Using herbal medicine as a viable treatment option
Countries around the world use herbal medicine as a viable treatment option. China, Japan, France, England and Germany are among the top users, while the United States is still slow to follow in their footsteps. Executive Director of the American Botanical Council, Marc Blumenthal says, “I think being a kind of frontier country, we kind of got into the scientific aspect — we weren’t tied to any roots and there was no history here.” With no formal introduction or history of herbal medicine, other than the Native Americans, it has never taken off. The reason given by supporters of herbal medicine in the United States, is money.
The Food and Drug Administration (FDA) is the gatekeeper of medicine approvals in the United States. Most orthodox medical doctors will not put any merit into a drug or treatment method unless it has been supported by the FDA. Before getting approval for a drug, clinical trials must be conducted in the United States. Herbalists may apply under existing guidelines for approval of new pharmaceutical drugs, but it is very expensive. According to James Duke, with the United States Department of Agriculture, the total cost of bringing a new pharmaceutical drug to market in the United States is an estimated $140 million to $500 million. Because plants are not patentable, an herbal medicine manufacturer can not recover the money. Herbal medicine expert Michael Tierra says, “The FDA needs to look at a different approval process for herbs. They also need to recognize herbalists for our experience and expertise, and should consult us about efficacy.”
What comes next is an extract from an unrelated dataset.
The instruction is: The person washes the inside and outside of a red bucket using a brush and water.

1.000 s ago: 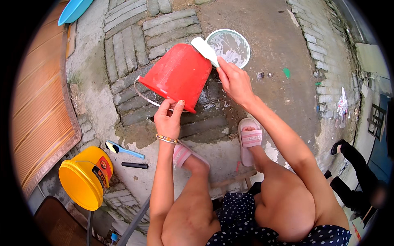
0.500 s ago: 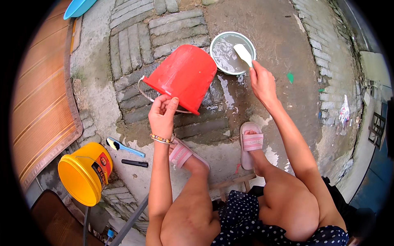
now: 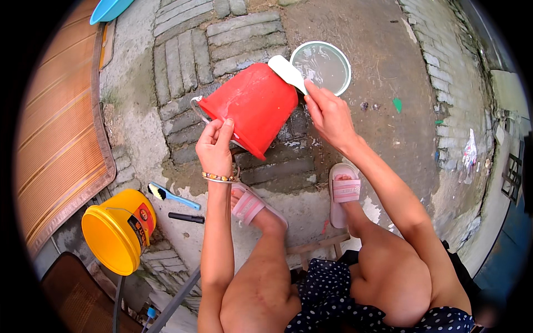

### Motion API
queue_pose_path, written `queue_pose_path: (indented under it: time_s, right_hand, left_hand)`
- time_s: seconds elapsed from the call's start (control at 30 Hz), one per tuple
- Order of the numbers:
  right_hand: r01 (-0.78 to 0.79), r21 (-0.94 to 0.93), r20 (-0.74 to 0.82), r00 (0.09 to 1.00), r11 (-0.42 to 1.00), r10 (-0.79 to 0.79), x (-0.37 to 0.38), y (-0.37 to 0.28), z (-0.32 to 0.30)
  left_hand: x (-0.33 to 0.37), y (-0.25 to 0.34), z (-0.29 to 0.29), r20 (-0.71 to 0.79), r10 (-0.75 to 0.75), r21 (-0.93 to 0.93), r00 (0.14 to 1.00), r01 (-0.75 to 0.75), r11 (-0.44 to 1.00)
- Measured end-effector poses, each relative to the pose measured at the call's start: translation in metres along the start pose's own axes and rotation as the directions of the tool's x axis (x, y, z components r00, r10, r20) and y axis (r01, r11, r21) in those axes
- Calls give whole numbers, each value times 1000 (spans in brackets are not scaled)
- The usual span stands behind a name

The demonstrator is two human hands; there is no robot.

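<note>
A red plastic bucket (image 3: 251, 108) is tilted on its side in front of me, its base toward the far right. My left hand (image 3: 215, 149) is closed on its rim, thumb on the outside, near the wire handle. My right hand (image 3: 334, 119) is closed round the handle of a white scrub brush (image 3: 285, 70). The brush head lies against the bucket's outer wall near the base; its underside is hidden. Just beyond my right hand stands a pale round pail (image 3: 350, 69) with cloudy water in it.
To the left are a yellow bucket (image 3: 111, 236), a blue-handled brush (image 3: 176, 197) and a black stick-like object (image 3: 186, 217). An orange mat (image 3: 66, 133) lies farther left, with a blue basin (image 3: 108, 10) behind it. The brick and concrete ground is wet around the pail.
My right hand has brought the brush from above the pail leftward onto the red bucket. The left hand still grips the bucket's rim.
</note>
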State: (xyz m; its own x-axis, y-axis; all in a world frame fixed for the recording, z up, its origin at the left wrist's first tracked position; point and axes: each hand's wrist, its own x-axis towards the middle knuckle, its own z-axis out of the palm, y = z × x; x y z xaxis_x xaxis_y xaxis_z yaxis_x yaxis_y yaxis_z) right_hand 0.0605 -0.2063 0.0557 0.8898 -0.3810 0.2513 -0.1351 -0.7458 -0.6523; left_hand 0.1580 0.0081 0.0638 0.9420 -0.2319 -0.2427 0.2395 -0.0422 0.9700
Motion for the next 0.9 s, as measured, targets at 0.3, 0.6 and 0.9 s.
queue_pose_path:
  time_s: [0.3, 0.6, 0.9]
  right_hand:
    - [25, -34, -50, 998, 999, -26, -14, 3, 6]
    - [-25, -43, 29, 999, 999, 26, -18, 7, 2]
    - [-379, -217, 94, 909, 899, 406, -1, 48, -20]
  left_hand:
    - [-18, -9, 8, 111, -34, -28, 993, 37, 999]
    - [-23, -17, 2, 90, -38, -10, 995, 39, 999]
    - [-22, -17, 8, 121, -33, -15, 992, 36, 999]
At present in the U.S., herbs are marketed as food supplements. Therefore, manufacturers are not allowed to make any medical claims about the use of the herb. If a manufacturer or distributor makes specific health claims about an herbal product without FDA approval, the product can be pulled from store shelves. Therefore, since the FDA is not regulating the herbs under the umbrella of medicine, the herbal product industry has had to regulate itself.
Consumers are able to buy herbs to treat themselves for medical ailments, but the jars, boxes or bags of herbs are not allowed to state what the herbs should be used to treat. Instead, there is a 20 foot rule. Printed information stating which herbs are treatable for which ailments must be no closer than 20 feet from the herbs. So in effect, consumers are allowed to treat themselves, but don’t have all of the proper information available to do this safely. Herb stores that are open to consumers, allowing them to come in and scoop their own herbs or purchase capsules or teas often have disclaimers such as this: “We do not directly or indirectly dispense medical advice or prescribe the use of herbs as a treatment for sickness without medical approval. In the event you use the information without your doctor’s approval, you are prescribing for yourself, which is your constitutional right, but we assume no responsibility.” Medical herbalists say the government is not doing consumers any favors by not allowing the manufacturers to label the products fully.
Despite the FDA’s disapproval of herbal medicine, consumer interest in the area is growing. As more and more patients find that orthodox medicine isn’t healing them, they are looking for alternatives. In 1993, the sales of herbal supplements in supermarkets rose to $22.7 million. This is expected to keep rising as more people seek alternatives.